» Exercise goal: As the answer, give every line of the records that includes the word "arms".

---*---

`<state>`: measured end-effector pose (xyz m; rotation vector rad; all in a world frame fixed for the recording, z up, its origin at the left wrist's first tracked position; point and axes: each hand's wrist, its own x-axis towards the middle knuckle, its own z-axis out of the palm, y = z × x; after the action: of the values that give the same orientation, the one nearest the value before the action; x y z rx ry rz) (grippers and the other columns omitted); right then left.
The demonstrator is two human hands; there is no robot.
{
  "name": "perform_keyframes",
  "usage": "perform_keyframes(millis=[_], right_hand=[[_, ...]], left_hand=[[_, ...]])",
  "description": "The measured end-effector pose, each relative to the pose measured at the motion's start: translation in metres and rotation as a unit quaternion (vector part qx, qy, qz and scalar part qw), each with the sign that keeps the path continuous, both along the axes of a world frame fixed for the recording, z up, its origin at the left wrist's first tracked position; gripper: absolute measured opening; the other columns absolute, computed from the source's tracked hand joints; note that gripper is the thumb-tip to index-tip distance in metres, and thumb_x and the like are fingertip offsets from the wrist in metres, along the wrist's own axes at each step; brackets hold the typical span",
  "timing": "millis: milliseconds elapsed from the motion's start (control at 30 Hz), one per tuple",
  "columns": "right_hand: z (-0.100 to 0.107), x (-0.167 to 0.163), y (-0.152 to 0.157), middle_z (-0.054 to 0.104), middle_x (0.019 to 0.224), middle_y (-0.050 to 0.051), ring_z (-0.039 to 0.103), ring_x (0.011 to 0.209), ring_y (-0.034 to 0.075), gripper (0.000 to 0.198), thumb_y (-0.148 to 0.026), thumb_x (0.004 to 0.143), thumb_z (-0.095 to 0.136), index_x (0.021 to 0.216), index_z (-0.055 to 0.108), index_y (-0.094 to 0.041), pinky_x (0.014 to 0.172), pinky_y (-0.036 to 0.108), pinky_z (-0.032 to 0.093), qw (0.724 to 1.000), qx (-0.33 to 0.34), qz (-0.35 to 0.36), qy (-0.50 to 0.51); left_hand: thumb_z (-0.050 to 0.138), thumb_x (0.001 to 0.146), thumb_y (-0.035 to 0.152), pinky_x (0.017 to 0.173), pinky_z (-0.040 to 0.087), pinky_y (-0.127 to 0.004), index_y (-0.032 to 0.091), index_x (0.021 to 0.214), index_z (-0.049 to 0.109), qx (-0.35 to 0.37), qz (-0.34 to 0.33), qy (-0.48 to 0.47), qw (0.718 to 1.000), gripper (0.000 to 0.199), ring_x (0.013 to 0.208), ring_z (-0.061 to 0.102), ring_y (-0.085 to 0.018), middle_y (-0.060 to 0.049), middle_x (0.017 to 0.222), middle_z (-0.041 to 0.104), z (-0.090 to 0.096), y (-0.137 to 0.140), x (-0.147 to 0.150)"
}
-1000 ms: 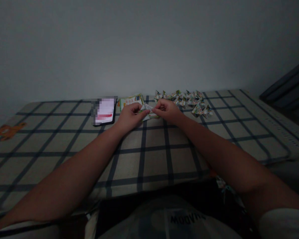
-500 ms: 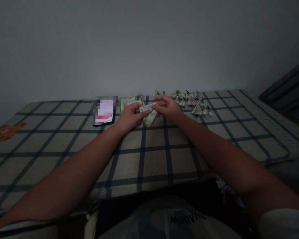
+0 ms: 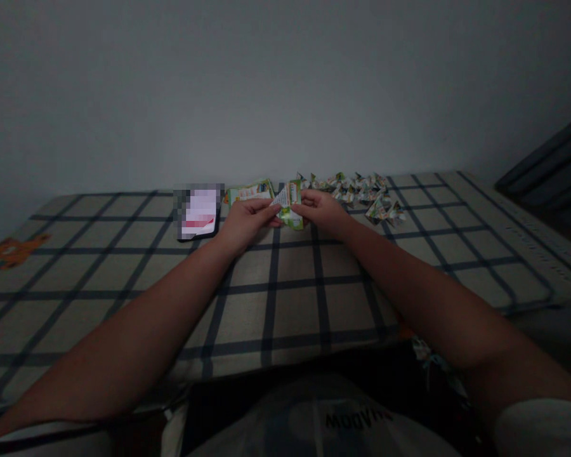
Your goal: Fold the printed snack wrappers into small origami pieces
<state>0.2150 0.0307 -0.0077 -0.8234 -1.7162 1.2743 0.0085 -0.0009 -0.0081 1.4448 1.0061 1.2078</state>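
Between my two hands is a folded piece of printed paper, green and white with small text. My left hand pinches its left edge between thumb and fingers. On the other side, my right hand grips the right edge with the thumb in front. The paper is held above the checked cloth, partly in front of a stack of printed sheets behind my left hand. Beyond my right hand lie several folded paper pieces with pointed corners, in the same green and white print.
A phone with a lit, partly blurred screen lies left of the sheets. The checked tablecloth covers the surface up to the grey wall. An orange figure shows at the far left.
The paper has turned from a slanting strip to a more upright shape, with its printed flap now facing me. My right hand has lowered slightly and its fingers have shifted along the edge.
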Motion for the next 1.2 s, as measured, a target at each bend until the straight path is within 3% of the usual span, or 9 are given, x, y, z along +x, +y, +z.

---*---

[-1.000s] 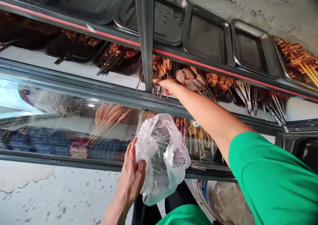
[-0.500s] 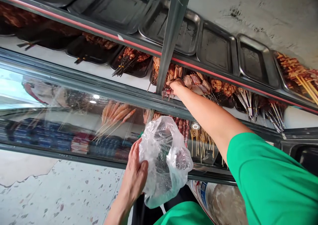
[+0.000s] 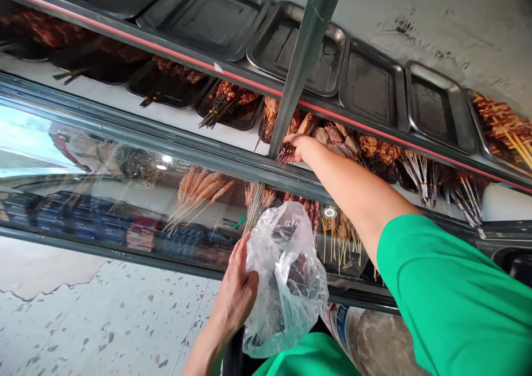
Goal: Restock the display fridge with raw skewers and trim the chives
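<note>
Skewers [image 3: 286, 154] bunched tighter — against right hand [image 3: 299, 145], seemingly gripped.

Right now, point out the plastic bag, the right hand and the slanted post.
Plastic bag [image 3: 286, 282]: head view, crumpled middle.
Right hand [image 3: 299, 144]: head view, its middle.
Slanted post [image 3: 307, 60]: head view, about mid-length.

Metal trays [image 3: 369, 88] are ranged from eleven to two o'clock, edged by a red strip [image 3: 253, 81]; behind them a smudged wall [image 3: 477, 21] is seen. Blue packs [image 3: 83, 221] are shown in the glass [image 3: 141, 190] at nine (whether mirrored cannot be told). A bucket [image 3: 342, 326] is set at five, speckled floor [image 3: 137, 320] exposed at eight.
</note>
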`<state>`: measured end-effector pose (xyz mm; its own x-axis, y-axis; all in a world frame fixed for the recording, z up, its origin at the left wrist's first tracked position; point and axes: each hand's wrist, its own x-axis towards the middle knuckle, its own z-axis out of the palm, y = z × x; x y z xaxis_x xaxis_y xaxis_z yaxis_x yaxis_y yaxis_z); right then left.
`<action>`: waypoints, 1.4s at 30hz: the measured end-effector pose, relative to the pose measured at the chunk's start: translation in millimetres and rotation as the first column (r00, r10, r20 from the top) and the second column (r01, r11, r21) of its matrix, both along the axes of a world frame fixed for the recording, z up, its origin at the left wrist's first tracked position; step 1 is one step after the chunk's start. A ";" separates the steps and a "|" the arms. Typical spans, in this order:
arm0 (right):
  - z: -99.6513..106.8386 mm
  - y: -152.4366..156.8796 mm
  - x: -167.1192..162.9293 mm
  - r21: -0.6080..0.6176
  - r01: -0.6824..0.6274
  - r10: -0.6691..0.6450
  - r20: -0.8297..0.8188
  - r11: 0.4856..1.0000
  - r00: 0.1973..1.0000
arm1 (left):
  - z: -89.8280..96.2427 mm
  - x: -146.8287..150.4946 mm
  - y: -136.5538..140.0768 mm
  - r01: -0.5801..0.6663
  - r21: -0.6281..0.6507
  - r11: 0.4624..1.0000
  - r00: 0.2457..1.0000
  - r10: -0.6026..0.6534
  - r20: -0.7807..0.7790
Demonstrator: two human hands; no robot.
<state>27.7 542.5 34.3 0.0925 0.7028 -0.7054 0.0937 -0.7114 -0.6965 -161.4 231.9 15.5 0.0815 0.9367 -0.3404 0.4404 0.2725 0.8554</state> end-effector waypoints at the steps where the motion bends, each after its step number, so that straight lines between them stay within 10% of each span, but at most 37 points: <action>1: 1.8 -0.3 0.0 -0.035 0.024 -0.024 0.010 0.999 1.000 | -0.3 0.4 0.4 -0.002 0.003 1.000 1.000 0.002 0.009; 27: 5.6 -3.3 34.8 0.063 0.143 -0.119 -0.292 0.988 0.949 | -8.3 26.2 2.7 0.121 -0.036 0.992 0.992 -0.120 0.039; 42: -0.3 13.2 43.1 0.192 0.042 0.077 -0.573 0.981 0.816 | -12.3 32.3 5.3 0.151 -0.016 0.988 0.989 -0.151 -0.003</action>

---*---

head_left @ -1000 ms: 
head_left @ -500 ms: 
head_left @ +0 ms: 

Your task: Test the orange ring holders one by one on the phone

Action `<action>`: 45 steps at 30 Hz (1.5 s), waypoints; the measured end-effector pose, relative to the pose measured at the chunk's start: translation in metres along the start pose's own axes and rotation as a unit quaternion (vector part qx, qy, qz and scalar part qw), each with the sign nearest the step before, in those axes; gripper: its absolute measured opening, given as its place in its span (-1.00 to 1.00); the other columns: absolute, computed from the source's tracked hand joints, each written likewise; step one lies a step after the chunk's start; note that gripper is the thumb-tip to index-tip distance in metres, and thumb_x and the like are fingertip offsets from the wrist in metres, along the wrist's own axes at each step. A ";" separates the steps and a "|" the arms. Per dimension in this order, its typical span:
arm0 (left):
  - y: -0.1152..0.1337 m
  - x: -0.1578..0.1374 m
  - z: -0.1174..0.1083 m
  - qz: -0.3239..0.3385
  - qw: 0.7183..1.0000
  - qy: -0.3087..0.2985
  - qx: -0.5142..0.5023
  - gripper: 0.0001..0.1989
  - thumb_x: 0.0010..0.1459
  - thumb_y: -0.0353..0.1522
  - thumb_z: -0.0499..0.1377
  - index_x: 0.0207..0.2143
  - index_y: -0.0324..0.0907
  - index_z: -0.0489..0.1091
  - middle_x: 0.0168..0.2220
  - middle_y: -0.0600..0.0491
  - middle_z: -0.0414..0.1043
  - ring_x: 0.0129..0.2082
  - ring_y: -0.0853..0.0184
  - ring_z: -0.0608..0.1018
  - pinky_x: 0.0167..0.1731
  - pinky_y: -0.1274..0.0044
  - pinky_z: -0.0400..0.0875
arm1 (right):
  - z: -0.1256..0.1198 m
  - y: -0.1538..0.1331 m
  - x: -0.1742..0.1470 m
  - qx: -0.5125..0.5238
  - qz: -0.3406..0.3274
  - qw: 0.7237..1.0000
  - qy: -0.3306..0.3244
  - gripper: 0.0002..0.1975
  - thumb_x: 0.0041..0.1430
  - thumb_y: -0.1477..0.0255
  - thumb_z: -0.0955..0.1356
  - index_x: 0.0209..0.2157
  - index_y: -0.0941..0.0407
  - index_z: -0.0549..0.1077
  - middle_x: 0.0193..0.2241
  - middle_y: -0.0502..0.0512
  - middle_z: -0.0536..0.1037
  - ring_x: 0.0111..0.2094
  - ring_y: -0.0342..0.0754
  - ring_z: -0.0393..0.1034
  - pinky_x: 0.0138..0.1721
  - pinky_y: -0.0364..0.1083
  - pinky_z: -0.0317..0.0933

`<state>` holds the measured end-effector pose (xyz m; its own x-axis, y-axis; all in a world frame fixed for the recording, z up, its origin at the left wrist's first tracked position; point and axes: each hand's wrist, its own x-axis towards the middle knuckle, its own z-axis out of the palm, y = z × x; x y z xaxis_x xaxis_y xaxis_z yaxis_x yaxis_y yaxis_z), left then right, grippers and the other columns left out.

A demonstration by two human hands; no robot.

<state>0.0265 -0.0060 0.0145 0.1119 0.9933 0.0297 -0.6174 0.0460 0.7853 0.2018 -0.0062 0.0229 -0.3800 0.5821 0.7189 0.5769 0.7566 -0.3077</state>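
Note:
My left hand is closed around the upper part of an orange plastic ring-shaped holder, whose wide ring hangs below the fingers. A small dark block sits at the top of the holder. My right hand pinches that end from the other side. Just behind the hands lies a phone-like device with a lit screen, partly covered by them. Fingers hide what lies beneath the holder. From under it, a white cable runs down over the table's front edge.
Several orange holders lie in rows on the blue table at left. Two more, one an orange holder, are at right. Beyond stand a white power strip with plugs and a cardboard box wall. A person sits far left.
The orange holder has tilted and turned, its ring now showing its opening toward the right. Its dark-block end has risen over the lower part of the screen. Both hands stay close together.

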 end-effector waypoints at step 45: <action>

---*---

» Written solution:
`<action>`: waypoints, 1.4s at 30hz: the measured end-effector pose, relative to the pose measured at the chunk's start: translation in millimetres and rotation as the first column (r00, r10, r20 from the top) and the second column (r01, r11, r21) of its matrix, both along the axes of a world frame fixed for the recording, z up, its origin at the left wrist's first tracked position; step 1 is one step after the chunk's start. A ";" separates the steps and a "|" the arms. Typical spans, in this order:
Action `<action>`: 45 steps at 30 Hz (1.5 s), waypoints; the measured end-effector pose, relative to the pose measured at the chunk's start: translation in metres along the start pose's own axes and rotation as a unit quaternion (vector part qx, qy, qz and scalar part qw), each with the sign nearest the step before, in those axes; gripper: its absolute measured opening, given as its place in its span (-1.00 to 1.00); the other columns: absolute, computed from the source's tracked hand joints, each written likewise; step one lies a step after the chunk's start; note that gripper is the thumb-tip to index-tip distance in metres, and thumb_x and the like are fingertip offsets from the wrist in metres, along the wrist's own axes at each step. A ";" separates the steps and a "|" the arms. Per dimension in this order, its typical span:

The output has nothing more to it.